The result: a system where each piece amplifies the others. Orchestration provides structure. Memory provides continuity. Skills provide depth.

A concrete example: writing this article. The strategy phase activates a content skill that defines the type of piece, the audience, and SEO positioning. The writing phase activates a copywriting skill that applies principles like "one idea per section" and "specificity over vagueness." The editing phase activates a skill that runs seven sequential passes — clarity, voice, relevance, evidence, specificity, emotion, and risk. Each phase works with exactly the knowledge it needs, without noise.

This is what it means to go from "using tools" to "having a system."

Organizing your catalog

When you have more than 10-15 skills, you need organization. Not because it's bureaucracy — but because if you can't find a skill when you need it, it might as well not exist.

Two approaches that work:

By category: group skills into thematic folders (process, domain, content, growth). It's the most intuitive and works well for small teams.

With a registry: a central file that lists all skills with their name, description, and triggers. This way you can search by task ("I need to optimize a form") and find skills you might not have associated with that task.

The key is that the organizational system scales with you. Start simple and add structure when you need it, not before.

It's not about replacing, it's about amplifying

After months of building this system, what I've learned is simple: AI doesn't replace your judgment. It amplifies your ability to apply it.

Without skills, your agent is a brilliant generalist that starts from zero every session. With skills, it's a team of specialists that knows your standards, applies your principles, and lets you focus on the decisions that truly matter.
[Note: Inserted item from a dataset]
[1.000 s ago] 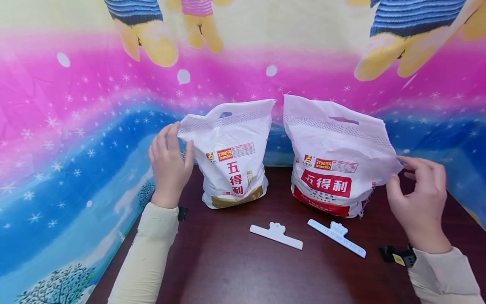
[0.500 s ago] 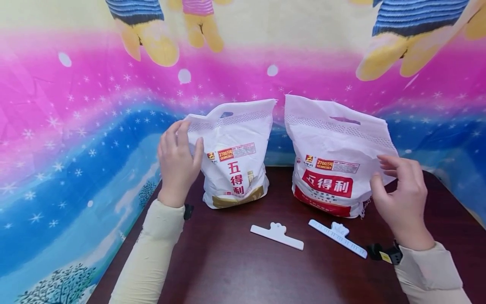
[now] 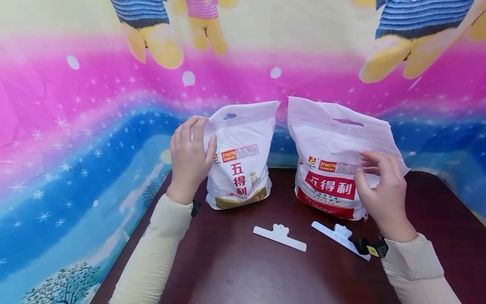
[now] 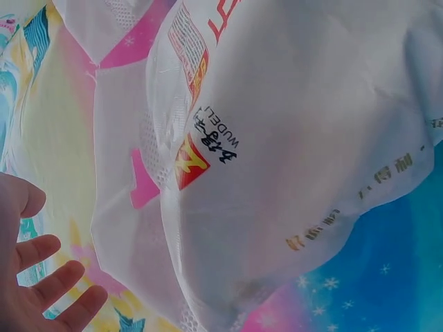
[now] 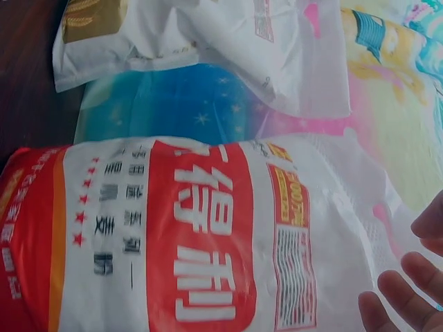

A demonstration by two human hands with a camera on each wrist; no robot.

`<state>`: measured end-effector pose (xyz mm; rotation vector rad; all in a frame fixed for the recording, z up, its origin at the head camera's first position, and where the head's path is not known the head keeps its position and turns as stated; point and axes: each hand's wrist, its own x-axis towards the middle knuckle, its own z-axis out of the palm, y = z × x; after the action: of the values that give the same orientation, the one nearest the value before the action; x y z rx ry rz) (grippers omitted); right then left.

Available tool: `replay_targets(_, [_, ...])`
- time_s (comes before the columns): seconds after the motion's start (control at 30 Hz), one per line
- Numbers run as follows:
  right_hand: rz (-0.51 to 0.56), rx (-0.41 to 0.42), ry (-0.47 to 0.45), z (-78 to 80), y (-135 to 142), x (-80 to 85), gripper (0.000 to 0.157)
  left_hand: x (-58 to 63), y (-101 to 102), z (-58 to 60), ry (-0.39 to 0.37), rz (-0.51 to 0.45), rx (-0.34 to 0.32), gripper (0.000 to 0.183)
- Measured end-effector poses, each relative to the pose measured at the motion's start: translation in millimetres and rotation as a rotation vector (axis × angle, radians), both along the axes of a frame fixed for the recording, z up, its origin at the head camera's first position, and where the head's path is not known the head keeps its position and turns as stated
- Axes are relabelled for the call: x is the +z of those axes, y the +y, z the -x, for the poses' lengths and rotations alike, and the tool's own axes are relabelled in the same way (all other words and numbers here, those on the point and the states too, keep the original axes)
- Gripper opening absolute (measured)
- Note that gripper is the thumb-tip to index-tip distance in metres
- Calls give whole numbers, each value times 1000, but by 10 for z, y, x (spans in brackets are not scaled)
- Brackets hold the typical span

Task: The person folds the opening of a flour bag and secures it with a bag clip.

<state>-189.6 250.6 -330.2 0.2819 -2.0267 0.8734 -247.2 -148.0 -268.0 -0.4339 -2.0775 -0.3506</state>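
Two white flour bags with cut-out handles stand upright side by side. The left bag [image 3: 239,160] has red lettering and a gold base band; the right bag [image 3: 326,169] bears a red label and red base. My left hand [image 3: 190,156] is in front of the left bag's upper left edge, and its loosely spread fingers [image 4: 59,283] are apart from that bag in the left wrist view. My right hand [image 3: 385,192] hovers before the right bag's right side. Its fingers [image 5: 405,290] are loosely bent with nothing between them.
On the dark wooden table [image 3: 235,261] lie a white wide-bar clip [image 3: 280,237] and a pale blue clip [image 3: 336,236] with ruler marks, partly hidden by the right wrist strap. A patterned cloth backdrop [image 3: 243,63] rises behind the bags.
Both hands have moved inward: the left hand to the right, the right hand to the left off the right bag's side corner. Bags and clips stay in place.
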Motion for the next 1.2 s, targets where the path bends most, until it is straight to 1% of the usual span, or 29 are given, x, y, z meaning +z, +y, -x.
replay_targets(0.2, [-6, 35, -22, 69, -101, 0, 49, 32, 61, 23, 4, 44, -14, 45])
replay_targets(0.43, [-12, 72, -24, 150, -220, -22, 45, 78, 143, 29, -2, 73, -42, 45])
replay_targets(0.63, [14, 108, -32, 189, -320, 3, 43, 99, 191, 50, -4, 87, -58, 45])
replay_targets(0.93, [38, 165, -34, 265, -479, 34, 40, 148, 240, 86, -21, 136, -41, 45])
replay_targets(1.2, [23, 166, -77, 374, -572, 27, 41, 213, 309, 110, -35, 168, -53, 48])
And the best part: the system is yours. You don't depend on someone publishing a plugin or an extension. Your skills codify your experience, in your format, for your problems. They're portable, editable, and improve with every iteration.

A freelancer with the right system can produce with the consistency and depth of a team. A team with shared skills can onboard new members in hours instead of weeks — because the standards aren't in anyone's head, they're in files that anyone can read and the agent applies automatically.

Not because AI does the work for you — but because you codify your experience in a format that scales.

The first article was about what tools to use. The second, about why they fail and how to fix it. This third one closes the arc: tools are the beginning. The system is what matters.

Start with one skill. The one it hurts most not to have.